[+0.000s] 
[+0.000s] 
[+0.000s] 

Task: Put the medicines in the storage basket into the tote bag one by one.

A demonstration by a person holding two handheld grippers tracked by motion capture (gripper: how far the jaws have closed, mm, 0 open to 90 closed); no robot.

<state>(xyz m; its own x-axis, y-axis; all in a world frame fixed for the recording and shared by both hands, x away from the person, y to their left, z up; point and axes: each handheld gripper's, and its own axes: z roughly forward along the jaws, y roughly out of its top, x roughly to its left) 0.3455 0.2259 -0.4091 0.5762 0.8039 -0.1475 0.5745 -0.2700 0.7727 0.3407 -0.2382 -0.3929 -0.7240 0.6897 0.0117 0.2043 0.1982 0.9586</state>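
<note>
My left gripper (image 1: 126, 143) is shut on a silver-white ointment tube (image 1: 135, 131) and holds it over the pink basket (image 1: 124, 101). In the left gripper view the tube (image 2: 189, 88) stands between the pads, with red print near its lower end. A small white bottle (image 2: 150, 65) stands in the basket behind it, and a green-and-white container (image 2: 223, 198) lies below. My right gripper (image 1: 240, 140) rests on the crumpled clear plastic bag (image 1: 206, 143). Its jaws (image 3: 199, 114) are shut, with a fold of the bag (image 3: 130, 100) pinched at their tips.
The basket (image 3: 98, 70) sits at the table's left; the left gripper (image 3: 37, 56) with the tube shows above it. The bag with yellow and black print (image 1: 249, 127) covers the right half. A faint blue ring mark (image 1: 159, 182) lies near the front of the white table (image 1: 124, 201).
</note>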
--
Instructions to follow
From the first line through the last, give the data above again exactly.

Solution to this task
[+0.000s] 
[+0.000s] 
[+0.000s] 

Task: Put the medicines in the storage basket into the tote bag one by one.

A demonstration by a person holding two handheld grippers tracked by motion capture (gripper: how far the jaws have closed, mm, 0 open to 90 closed); no robot.

<state>(xyz m; its own x-axis, y-axis; all in a world frame fixed for the recording and shared by both hands, x away from the person, y to their left, z up; point and axes: each handheld gripper's, and its own axes: z roughly forward along the jaws, y roughly out of its top, x roughly to its left) 0.3455 0.2259 -0.4091 0.5762 0.8039 -0.1475 0.5745 -0.2700 0.7727 0.3407 -0.2382 -0.3929 -0.7240 0.6897 0.0117 0.2043 0.1982 0.9586</state>
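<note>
My left gripper (image 1: 126, 143) is shut on a silver-white ointment tube (image 1: 135, 131) and holds it over the pink basket (image 1: 124, 101). In the left gripper view the tube (image 2: 189, 88) stands between the pads, with red print near its lower end. A small white bottle (image 2: 150, 65) stands in the basket behind it, and a green-and-white container (image 2: 223, 198) lies below. My right gripper (image 1: 240, 140) rests on the crumpled clear plastic bag (image 1: 206, 143). Its jaws (image 3: 199, 114) are shut, with a fold of the bag (image 3: 130, 100) pinched at their tips.
The basket (image 3: 98, 70) sits at the table's left; the left gripper (image 3: 37, 56) with the tube shows above it. The bag with yellow and black print (image 1: 249, 127) covers the right half. A faint blue ring mark (image 1: 159, 182) lies near the front of the white table (image 1: 124, 201).
</note>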

Nothing more is needed to finish the exercise.